→ **EXERCISE OBJECTIVE**:
Take the data below. Output it exactly from its first line through the line containing "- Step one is".

→ **RECORDED INFORMATION**:
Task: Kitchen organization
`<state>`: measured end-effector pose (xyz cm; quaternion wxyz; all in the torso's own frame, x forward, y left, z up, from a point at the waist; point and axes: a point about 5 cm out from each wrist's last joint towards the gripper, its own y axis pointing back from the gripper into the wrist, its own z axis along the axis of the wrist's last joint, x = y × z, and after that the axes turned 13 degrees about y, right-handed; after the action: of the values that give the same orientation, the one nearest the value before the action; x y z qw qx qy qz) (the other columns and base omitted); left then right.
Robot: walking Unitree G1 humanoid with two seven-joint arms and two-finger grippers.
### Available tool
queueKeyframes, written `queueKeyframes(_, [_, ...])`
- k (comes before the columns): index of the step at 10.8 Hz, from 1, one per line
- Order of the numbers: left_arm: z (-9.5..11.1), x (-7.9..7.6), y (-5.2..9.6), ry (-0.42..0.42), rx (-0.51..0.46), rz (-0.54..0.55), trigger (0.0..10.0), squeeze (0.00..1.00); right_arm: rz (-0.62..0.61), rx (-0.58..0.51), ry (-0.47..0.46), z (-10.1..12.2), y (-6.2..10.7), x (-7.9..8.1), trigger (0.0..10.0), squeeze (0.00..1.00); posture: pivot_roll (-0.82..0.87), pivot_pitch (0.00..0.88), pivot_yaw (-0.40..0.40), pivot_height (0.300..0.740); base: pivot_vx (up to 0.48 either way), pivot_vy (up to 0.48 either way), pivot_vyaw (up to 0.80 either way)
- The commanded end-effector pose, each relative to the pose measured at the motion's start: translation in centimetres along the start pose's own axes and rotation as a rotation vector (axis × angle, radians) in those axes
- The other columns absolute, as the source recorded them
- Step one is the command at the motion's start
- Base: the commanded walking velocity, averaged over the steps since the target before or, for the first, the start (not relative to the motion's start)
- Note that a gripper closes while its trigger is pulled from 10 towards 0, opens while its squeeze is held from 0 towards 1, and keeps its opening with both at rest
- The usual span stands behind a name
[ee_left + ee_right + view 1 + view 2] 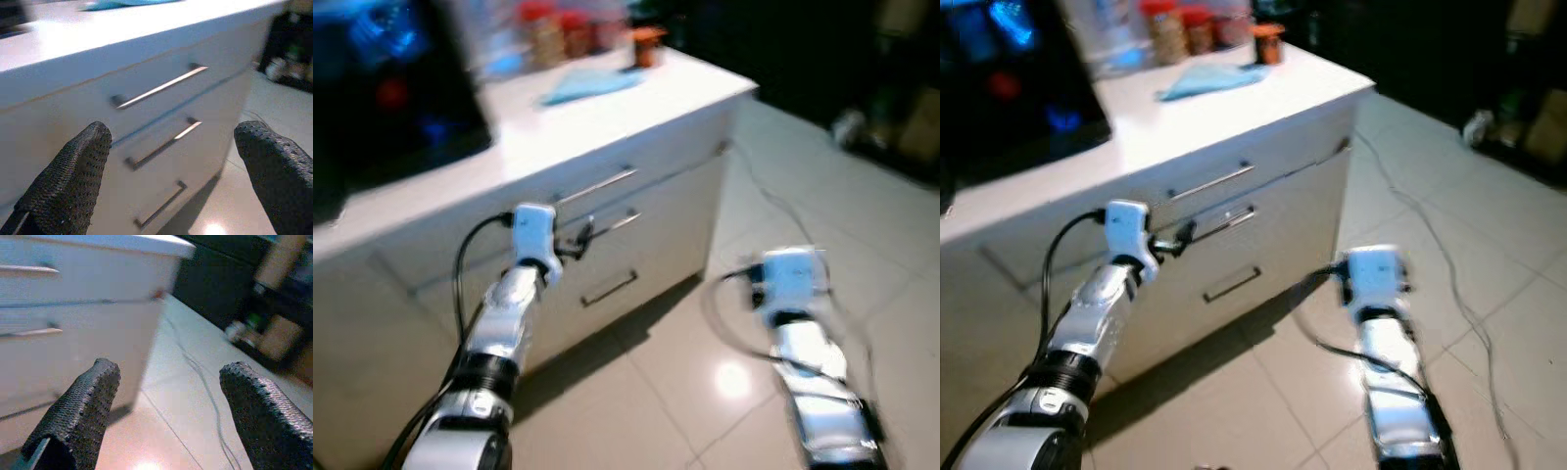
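A white cabinet [651,117] with three stacked drawers stands ahead of me. Its metal handles show in the left wrist view: top [161,87], middle [164,145] and bottom [161,208]. My left gripper [176,142] is open and holds nothing. It hovers just in front of the upper two drawer fronts, at about the height of the middle handle [612,223]. My right gripper [171,377] is also open and holds nothing. It hangs over the tiled floor [803,196], off the cabinet's right corner.
On the countertop lie a blue cloth [592,85], several jars [548,34] and an orange-lidded jar [648,46]. A black appliance [382,88] stands at the left. A cable [783,211] trails across the floor. Dark furniture and boxes [891,117] line the far right.
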<state>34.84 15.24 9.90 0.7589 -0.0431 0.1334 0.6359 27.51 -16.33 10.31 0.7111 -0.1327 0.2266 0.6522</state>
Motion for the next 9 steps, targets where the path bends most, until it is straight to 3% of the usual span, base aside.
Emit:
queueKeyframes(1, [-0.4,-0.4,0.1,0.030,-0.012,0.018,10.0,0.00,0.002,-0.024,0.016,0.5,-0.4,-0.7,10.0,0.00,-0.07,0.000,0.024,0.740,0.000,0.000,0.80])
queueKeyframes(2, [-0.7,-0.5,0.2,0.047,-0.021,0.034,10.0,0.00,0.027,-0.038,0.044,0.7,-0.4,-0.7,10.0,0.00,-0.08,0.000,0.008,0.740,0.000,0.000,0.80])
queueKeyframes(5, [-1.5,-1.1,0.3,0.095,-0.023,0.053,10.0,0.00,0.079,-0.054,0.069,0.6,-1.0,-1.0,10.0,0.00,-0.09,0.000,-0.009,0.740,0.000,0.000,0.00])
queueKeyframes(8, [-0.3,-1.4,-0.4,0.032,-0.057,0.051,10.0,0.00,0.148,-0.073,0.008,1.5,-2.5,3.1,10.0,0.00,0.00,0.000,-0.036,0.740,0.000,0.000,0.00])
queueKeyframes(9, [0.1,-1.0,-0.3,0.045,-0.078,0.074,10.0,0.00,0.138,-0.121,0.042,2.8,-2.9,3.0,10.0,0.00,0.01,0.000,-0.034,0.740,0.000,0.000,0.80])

→ **SOLUTION FOR THIS EXERCISE**:
Task: Kitchen organization
`<state>`: measured end-effector pose (xyz cm; quaternion wxyz; all in the torso's own frame, x forward, y left, z up, from a point at the waist; point and axes: a point about 5 cm out from each wrist's last joint towards the gripper, its own y axis pointing back from the gripper into the wrist, its own z axis along the axis of the wrist's last joint, x = y × z, and after that the axes turned 13 degrees about y, right-handed; after the action: of the values that give the same orientation, the one nearest the value before the action; x y z qw qx qy qz) (the other columns and base omitted); left then right.
Robot: walking Unitree G1 humanoid with two seven-joint arms and two-finger grippers.
### Available tool
queueKeyframes, written `queueKeyframes(_, [_, ...])`
- k (comes before the columns): index of the step at 10.8 Hz, from 1, one per line
- Order of the numbers: left_arm: z (-9.5..11.1), x (-7.9..7.6), y (-5.2..9.6), ry (-0.42..0.42), rx (-0.51..0.46), rz (-0.54..0.55), trigger (0.0..10.0), squeeze (0.00..1.00); right_arm: rz (-0.62..0.61), rx (-0.58..0.51), ry (-0.47..0.46), z (-10.1..12.2), y (-6.2..10.7), x (-7.9..8.1), trigger (0.0..10.0), squeeze (0.00..1.00); posture: pivot_roll (-0.82..0.87), pivot_pitch (0.00..0.88), pivot_yaw (-0.40..0.40), pivot_height (0.300..0.740); base: pivot_vx (up to 0.48 either way), pivot_vy (up to 0.48 either way), pivot_vyaw (up to 0.80 either way)
- The commanded end-effector pose, each relative to the pose measured at the motion's start: translation in centimetres along the start pose's own axes and rotation as a rotation vector (axis × angle, radians) in those axes
- The other columns absolute, as the source recorded them
- Step one is the command at the motion's start

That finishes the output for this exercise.